SinoChem Chongqing Fuling Chemicals Co is a major subsidiary of Hong Kong-listed Sinofert Holdings Ltd, the only domestic fertilizer producer on the Hong Kong board.

As one of the nation's key fertilizer producers, it manufactures 30 types of fertilizer including calcium super phosphate, ammonium bicarbonate, and some high concentration fertilizers such as DAP, MAP and NPK as well as sulfuric acid and ammonia.

In 2007, SinoChem Chongqing Fuling Chemicals produced 1.5 million tons of fertilizer, 1.3 million tons of sulfuric acid and 60,000-tons of ammonia.

It posted 2.42 billion yuan industrial output and 2.25 billion yuan annual sales revenue last year, on which profits and taxes reached record high at 139 million yuan.

Water recycling system

For a chemical enterprise, water is a key and most-consumed resource.

"In the past, the company pumped one ton of water from Wujiang River, consumed 20-30 percent in the production lines, and the rest, 700-800 kg, flowed back into Wujiang River again. It not only wasted water resources but also polluted the river," says Sheng Yong, the company's chief engineer.

The company has since installed a more efficient water processing system that uses water more efficiently and can also extract phosphor and sulfur materials worth 5 million yuan every year, the company says.

"The waste we discharged into Yangzter River has now been turned into a valuable material and resource for our by-products manufacturing," says Wangchuan, general manager of SinoChem Chongqing Fuling Chemicals.

In the 1980s, the factory consumed 120 tons of water to produce one ton of sulfuric acid, and only 2.81 tons of water in 2007, the company says.

Moreover, in the early 1990s, the water consumption for producing a ton of ammonium bicarbonate was 40 tons, compared to 2.03 tons last year, the company says.

"The factory has expanded its production lines and enlarged capacity about tenfold since the factory was built.
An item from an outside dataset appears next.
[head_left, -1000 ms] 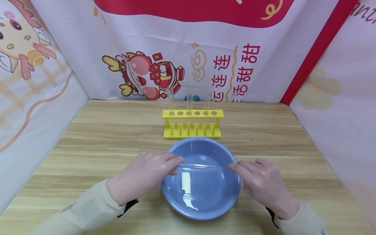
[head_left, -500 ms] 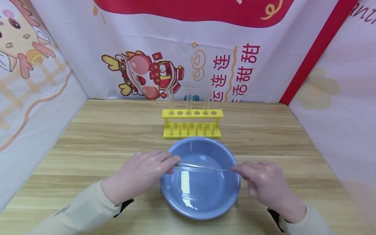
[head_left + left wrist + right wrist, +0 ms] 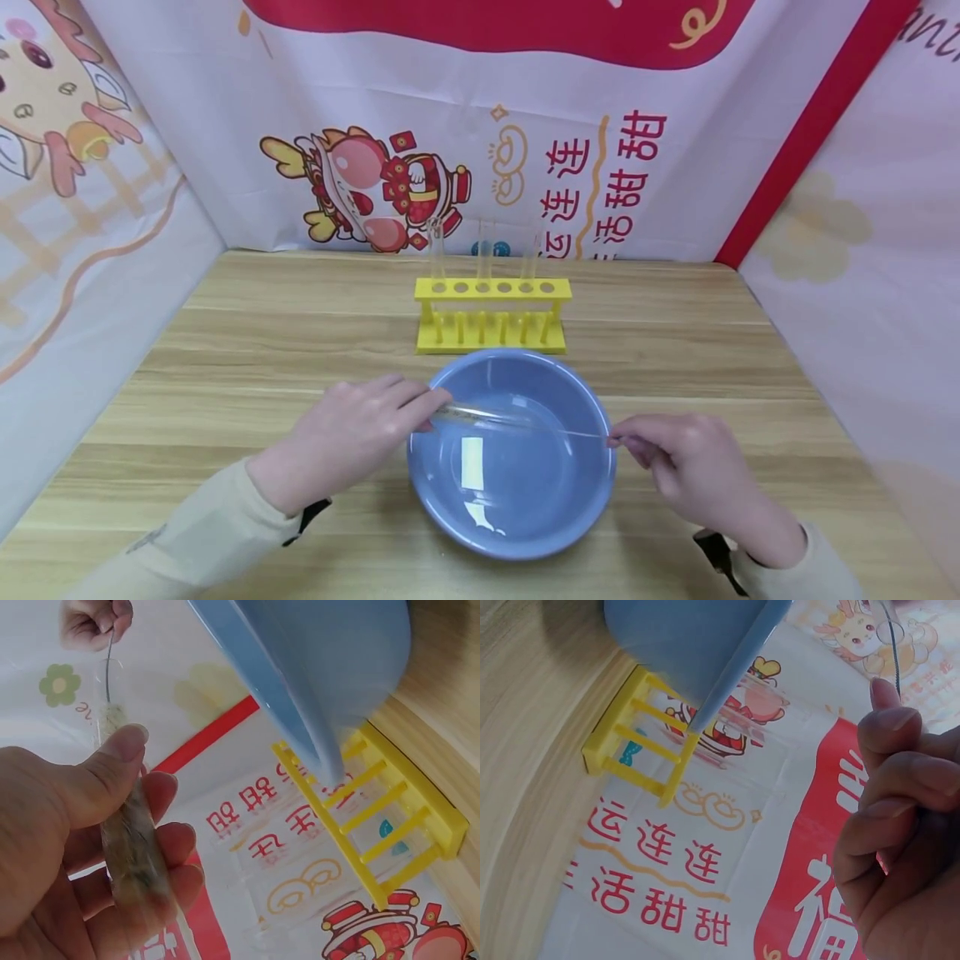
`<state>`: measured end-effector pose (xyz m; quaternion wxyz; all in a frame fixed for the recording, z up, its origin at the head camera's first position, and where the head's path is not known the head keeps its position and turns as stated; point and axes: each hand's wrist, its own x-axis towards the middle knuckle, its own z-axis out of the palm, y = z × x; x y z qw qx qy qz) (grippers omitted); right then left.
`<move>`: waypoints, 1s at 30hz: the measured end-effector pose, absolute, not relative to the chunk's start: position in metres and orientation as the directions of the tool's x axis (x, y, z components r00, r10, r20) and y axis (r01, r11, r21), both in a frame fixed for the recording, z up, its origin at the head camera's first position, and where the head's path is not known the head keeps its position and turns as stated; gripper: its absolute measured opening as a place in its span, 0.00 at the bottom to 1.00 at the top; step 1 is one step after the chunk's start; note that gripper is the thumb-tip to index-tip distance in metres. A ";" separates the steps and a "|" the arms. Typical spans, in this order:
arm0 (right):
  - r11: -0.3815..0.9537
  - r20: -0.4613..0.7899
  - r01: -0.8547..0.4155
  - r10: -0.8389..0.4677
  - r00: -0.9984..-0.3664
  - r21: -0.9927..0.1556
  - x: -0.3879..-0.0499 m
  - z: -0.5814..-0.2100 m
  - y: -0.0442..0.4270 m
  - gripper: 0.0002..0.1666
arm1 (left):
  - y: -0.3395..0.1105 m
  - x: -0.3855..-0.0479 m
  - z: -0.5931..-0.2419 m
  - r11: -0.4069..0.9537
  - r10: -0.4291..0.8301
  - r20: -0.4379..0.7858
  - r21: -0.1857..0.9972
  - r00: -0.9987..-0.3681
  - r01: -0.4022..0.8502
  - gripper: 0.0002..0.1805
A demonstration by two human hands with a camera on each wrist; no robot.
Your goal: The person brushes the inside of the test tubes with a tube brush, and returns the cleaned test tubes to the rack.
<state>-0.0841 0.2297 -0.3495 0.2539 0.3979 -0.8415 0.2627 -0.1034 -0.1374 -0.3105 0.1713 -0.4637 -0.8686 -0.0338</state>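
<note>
My left hand [image 3: 348, 442] holds a clear glass test tube [image 3: 483, 414], its fingers and thumb curled round it. The tube lies nearly level above the blue basin [image 3: 517, 521], its mouth towards my right hand [image 3: 697, 471]. Inside it, in the left wrist view, are the pale bristles of a test tube brush [image 3: 112, 718]. The thin wire handle [image 3: 581, 434] comes out of the mouth, and my right thumb and fingers pinch its end near the basin's right rim. In the right wrist view, the wire [image 3: 894, 656] looks twisted.
A yellow test tube rack [image 3: 491, 290] stands just behind the basin, with several holes and three upright clear test tubes [image 3: 483, 250]. Wooden tabletop [image 3: 262, 333] surrounds them. Printed cloth walls [image 3: 600, 83] rise at the back and both sides.
My right hand has drawn to the right, and more of the wire shows outside the tube. My left hand has shifted slightly left with the tube, which now slants a little down towards the right.
</note>
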 end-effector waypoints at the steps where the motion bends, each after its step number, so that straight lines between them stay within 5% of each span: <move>1: 0.544 0.628 -0.799 -0.534 -0.566 -0.257 -0.084 -0.349 0.231 0.20 | -0.139 -0.104 -0.311 0.568 0.794 0.329 -0.101 -0.511 0.817 0.25; 14: 0.517 0.514 -0.746 -0.543 -0.664 -0.420 -0.078 -0.346 0.245 0.23 | -0.147 -0.105 -0.313 0.566 0.787 0.361 -0.098 -0.501 0.819 0.24; 30: 0.496 0.481 -0.724 -0.542 -0.689 -0.480 -0.072 -0.345 0.256 0.25 | -0.152 -0.103 -0.313 0.575 0.777 0.361 -0.071 -0.516 0.815 0.28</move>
However, the source water pumping equipment is still the original equipment, yet the industrial water consumption has not increased sharply," says Wang Chuan.
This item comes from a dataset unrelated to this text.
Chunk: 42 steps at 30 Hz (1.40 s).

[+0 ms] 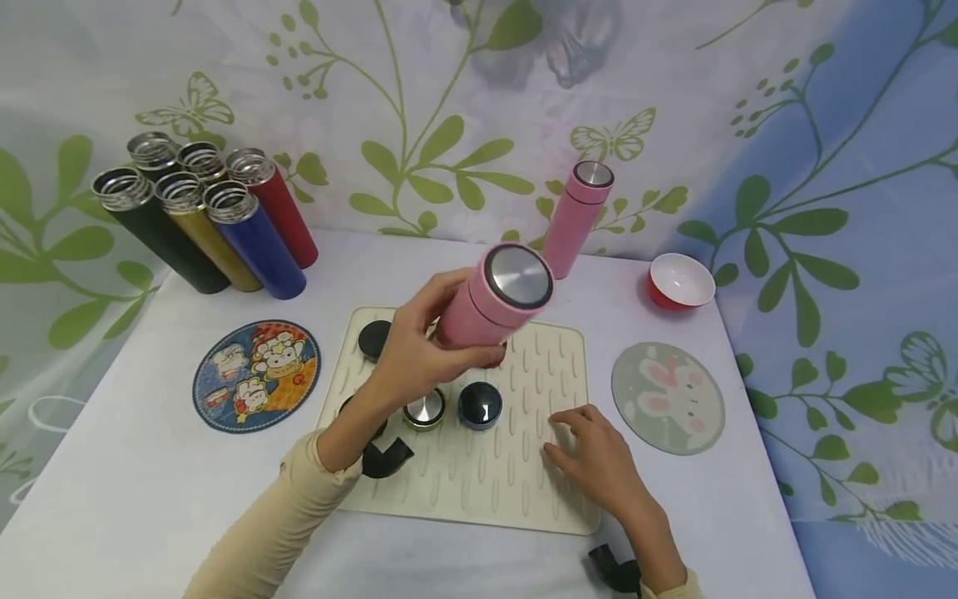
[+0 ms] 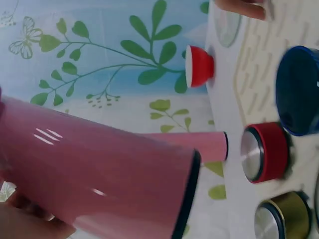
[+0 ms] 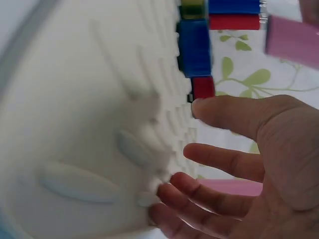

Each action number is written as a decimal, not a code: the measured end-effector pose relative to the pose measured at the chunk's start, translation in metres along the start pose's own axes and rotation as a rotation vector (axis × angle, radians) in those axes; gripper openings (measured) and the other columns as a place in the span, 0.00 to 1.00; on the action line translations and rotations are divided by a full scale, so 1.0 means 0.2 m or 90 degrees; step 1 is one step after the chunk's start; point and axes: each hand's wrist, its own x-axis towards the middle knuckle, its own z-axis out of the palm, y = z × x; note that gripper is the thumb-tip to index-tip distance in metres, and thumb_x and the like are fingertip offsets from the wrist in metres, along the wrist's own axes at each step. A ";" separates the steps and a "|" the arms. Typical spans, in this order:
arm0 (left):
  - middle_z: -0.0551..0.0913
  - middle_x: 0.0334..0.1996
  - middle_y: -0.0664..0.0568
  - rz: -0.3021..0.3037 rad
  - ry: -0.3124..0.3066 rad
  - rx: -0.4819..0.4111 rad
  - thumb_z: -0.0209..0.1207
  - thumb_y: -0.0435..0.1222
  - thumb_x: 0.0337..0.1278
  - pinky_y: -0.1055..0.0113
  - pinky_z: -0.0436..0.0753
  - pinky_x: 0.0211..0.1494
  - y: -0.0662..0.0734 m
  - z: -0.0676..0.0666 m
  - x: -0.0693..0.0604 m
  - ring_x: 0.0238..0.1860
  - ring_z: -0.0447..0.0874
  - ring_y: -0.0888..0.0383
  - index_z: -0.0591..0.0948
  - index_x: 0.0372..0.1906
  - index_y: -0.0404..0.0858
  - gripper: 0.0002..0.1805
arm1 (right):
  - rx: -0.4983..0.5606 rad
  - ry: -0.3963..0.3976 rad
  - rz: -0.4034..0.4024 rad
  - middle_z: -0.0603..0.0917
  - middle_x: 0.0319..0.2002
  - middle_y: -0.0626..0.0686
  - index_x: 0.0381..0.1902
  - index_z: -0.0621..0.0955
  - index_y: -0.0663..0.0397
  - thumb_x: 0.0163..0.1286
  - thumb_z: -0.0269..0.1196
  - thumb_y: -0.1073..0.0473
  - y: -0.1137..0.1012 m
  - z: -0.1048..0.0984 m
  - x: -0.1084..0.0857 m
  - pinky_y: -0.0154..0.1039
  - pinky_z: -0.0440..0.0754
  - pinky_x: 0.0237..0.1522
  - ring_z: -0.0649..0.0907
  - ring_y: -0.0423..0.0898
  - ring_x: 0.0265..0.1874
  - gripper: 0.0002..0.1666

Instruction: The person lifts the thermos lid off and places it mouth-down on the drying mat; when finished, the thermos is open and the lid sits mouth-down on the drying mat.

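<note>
My left hand [image 1: 422, 341] grips a pink thermos bottle [image 1: 479, 312] above the cream mat [image 1: 557, 491], its steel-topped end tilted toward the head camera. In the left wrist view the bottle's body [image 2: 99, 164] fills the lower left, with fingers partly hidden behind it. Below stand separate bottle lids: a blue lid [image 1: 480, 405], a gold lid [image 1: 425, 409], a red lid [image 2: 264, 152] and a black lid [image 1: 373, 339]. Another dark lid is mostly hidden by the left forearm. My right hand [image 1: 595, 457] hovers low over the mat's right side, fingers spread and holding nothing.
Lidless bottles, including a blue bottle [image 1: 258, 241] and a red bottle [image 1: 280, 208], cluster at the back left. A second pink bottle [image 1: 575, 220] stands at the back. A red bowl [image 1: 677, 283], a rabbit coaster [image 1: 669, 399] and a blue cartoon coaster [image 1: 256, 376] flank the mat.
</note>
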 end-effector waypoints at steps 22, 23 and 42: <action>0.80 0.54 0.50 0.141 -0.114 0.483 0.81 0.44 0.35 0.52 0.72 0.59 0.01 0.00 -0.32 0.56 0.76 0.51 0.80 0.62 0.48 0.41 | 0.393 -0.025 -0.052 0.84 0.34 0.49 0.58 0.76 0.41 0.63 0.69 0.61 -0.45 -0.30 0.07 0.43 0.83 0.19 0.84 0.46 0.28 0.25; 0.81 0.54 0.50 0.146 -0.117 0.493 0.81 0.44 0.35 0.52 0.72 0.59 0.01 0.00 -0.32 0.56 0.76 0.51 0.80 0.62 0.49 0.40 | 0.382 -0.031 -0.034 0.84 0.33 0.48 0.55 0.77 0.41 0.63 0.69 0.60 -0.46 -0.31 0.07 0.43 0.83 0.19 0.84 0.46 0.28 0.23; 0.86 0.44 0.56 0.237 -0.167 0.584 0.78 0.48 0.30 0.56 0.75 0.47 0.06 -0.09 -0.31 0.46 0.81 0.53 0.83 0.57 0.53 0.37 | 0.393 -0.065 -0.173 0.83 0.41 0.46 0.59 0.74 0.44 0.64 0.70 0.60 -0.44 -0.25 0.07 0.40 0.85 0.30 0.84 0.45 0.34 0.27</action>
Developing recycling business

Many companies may feel that pouring money into environmental protection is unprofitable, but as Wang points out SinoChem's investment has been paid back.

The company has made a big effort to develop its recycling business and changed the old business mode of "resource- product- waste-discharge" into the new recycling business mode "resource-product-renewed resources- byproducts".
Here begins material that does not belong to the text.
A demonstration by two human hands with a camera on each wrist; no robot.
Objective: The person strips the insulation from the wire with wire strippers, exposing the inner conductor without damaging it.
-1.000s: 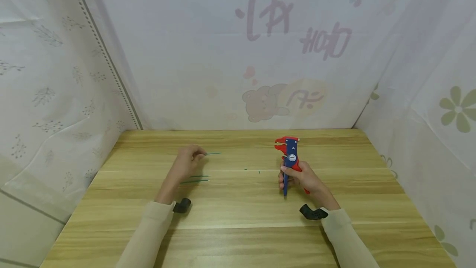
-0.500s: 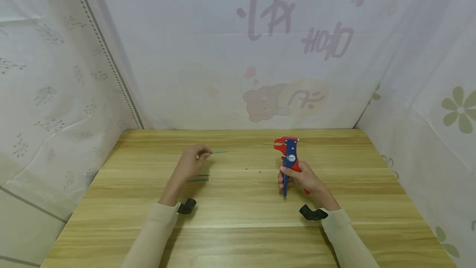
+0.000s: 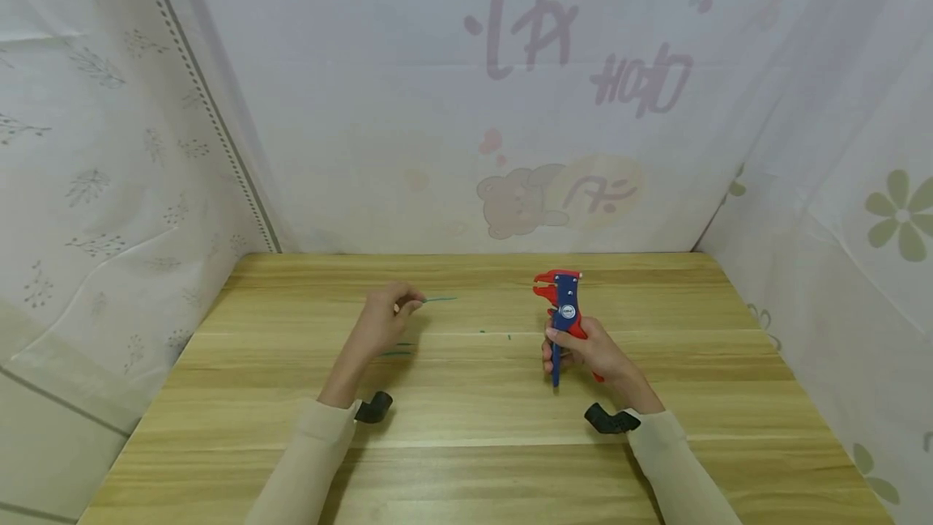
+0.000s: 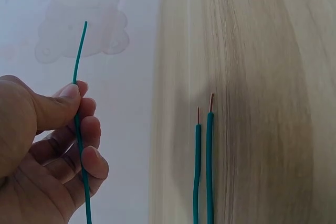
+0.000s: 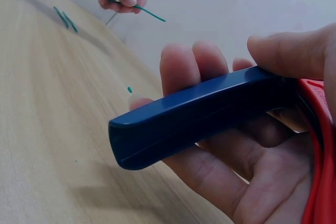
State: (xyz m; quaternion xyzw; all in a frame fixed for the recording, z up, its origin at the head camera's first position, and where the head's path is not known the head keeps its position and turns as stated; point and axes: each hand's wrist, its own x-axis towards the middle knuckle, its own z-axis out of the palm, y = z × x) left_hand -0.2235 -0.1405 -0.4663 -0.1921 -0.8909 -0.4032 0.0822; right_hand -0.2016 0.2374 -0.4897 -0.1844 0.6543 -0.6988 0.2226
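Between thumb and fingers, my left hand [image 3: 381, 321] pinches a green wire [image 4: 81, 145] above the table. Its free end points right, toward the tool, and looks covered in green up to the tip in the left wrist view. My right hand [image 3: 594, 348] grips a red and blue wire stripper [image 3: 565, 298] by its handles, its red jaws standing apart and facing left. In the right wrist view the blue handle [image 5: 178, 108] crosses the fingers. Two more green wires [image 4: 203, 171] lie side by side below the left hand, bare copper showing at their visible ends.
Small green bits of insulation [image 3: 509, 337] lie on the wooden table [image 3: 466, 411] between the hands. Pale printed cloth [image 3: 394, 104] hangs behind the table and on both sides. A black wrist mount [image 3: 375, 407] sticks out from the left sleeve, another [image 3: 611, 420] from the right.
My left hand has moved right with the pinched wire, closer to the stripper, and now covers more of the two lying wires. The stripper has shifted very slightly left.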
Since 2004, the company has invested 80 million yuan in upgrading and introducing recycling and anti-pollution equipment.

The huge amount of gypsum residue waste generated by phosphorous ammonia fertilizer manufacturing also used to be a big headache for Sinochem.

In 2006, the company invested 30 million yuan to build a cement plant with an annual capacity of 200,000 tons and a gypsum plant with 100,000 tons of annual capacity.

Thanks to these two plants, the gypsum residue waste is used to make cement and land plaster, a new construction material, using 400,000 tons of phosphorus gypsum every year. The residue generated in manufacturing sulfuric acid with sulfuric iron ore was also used as an additive in cement production.

Sulfuric acid production also generates a large amount of heat energy. To make better use of it, the company has installed a system that can use the waste heat to generate electricity and supply heating for the factory buildings. Last year, the waste heat electricity system generated 60 million kW/h of electricity, saving 18 million yuan in energy costs.